THE TASK: Reproduce the listing verbatim.

GIVEN INFORMATION:
##############################

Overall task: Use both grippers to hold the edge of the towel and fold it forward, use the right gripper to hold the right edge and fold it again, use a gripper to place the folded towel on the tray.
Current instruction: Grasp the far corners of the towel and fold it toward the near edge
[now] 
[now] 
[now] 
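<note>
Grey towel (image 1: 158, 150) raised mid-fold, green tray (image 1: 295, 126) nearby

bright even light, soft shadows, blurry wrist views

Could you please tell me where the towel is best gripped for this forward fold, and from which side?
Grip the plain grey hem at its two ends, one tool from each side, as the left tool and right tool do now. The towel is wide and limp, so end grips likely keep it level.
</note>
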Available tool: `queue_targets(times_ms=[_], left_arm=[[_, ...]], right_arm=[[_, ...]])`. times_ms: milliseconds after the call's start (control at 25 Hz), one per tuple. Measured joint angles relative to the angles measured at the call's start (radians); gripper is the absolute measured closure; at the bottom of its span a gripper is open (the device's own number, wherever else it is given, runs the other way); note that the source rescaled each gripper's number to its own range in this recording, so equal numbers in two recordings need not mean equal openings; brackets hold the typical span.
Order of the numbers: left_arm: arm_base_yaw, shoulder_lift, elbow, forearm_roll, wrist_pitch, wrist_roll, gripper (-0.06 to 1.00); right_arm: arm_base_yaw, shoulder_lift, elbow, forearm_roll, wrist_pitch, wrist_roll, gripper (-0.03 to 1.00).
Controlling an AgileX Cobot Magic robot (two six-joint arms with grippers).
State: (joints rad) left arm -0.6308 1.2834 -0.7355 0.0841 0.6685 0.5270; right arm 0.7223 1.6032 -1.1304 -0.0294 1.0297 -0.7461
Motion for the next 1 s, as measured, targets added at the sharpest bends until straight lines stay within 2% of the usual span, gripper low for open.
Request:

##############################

OUTPUT OF THE TASK:
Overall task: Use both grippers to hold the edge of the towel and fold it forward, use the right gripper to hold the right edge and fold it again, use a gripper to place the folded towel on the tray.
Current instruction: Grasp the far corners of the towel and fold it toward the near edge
[now] 
[now] 
[now] 
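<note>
Grey towel (image 1: 158, 150) raised mid-fold, green tray (image 1: 295, 126) nearby

bright even light, soft shadows, blurry wrist views

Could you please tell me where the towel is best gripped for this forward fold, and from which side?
Grip the plain grey hem at its two ends, one tool from each side, as the left tool and right tool do now. The towel is wide and limp, so end grips likely keep it level.
</note>
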Available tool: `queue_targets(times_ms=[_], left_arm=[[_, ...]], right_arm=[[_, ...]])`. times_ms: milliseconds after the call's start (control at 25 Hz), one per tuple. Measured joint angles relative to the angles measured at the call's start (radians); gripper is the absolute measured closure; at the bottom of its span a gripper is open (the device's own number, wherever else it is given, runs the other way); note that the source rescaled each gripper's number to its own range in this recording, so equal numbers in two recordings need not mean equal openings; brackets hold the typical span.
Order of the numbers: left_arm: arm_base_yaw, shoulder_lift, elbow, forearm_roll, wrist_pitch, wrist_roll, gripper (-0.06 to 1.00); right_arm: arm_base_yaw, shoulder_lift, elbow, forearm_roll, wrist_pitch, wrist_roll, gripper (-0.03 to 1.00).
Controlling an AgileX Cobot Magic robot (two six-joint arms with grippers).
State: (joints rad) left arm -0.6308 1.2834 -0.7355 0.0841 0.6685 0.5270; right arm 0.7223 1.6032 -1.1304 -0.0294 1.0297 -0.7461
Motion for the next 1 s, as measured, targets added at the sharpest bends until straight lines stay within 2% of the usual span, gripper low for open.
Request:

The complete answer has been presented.